Exercise prompt: Copy all lines holding the word "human" from the entries.

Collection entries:
****
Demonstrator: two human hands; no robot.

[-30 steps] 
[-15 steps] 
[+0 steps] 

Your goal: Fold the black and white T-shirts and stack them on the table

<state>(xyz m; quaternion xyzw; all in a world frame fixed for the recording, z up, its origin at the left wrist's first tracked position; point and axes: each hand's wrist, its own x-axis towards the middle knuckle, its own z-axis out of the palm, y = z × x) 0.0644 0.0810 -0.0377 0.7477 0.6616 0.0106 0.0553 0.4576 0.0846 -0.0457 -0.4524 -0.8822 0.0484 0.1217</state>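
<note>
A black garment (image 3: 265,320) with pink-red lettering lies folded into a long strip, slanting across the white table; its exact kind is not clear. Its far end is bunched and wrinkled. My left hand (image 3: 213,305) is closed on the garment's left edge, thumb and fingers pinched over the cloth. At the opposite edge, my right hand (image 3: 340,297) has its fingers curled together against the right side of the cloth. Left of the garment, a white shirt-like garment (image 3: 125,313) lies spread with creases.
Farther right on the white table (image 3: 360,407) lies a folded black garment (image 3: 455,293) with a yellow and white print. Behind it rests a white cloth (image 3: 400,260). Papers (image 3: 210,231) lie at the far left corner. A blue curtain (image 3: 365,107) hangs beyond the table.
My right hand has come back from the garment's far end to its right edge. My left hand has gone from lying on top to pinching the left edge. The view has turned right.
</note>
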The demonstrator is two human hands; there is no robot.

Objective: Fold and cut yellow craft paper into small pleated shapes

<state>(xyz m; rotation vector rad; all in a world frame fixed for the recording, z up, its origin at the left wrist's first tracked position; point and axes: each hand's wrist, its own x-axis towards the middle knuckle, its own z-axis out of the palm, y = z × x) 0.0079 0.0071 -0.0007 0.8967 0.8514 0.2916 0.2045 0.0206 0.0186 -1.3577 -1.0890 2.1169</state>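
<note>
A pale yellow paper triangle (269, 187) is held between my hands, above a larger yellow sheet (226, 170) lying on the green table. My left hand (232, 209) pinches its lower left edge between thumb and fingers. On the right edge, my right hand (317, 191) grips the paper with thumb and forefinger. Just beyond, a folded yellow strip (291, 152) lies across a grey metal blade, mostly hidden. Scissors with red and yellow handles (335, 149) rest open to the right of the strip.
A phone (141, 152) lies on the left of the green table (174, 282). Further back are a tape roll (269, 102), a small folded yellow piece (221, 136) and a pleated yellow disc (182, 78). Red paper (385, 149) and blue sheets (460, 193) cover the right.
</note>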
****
Answer section:
Demonstrator: two human hands; no robot.
The demonstrator is two human hands; there is no robot.

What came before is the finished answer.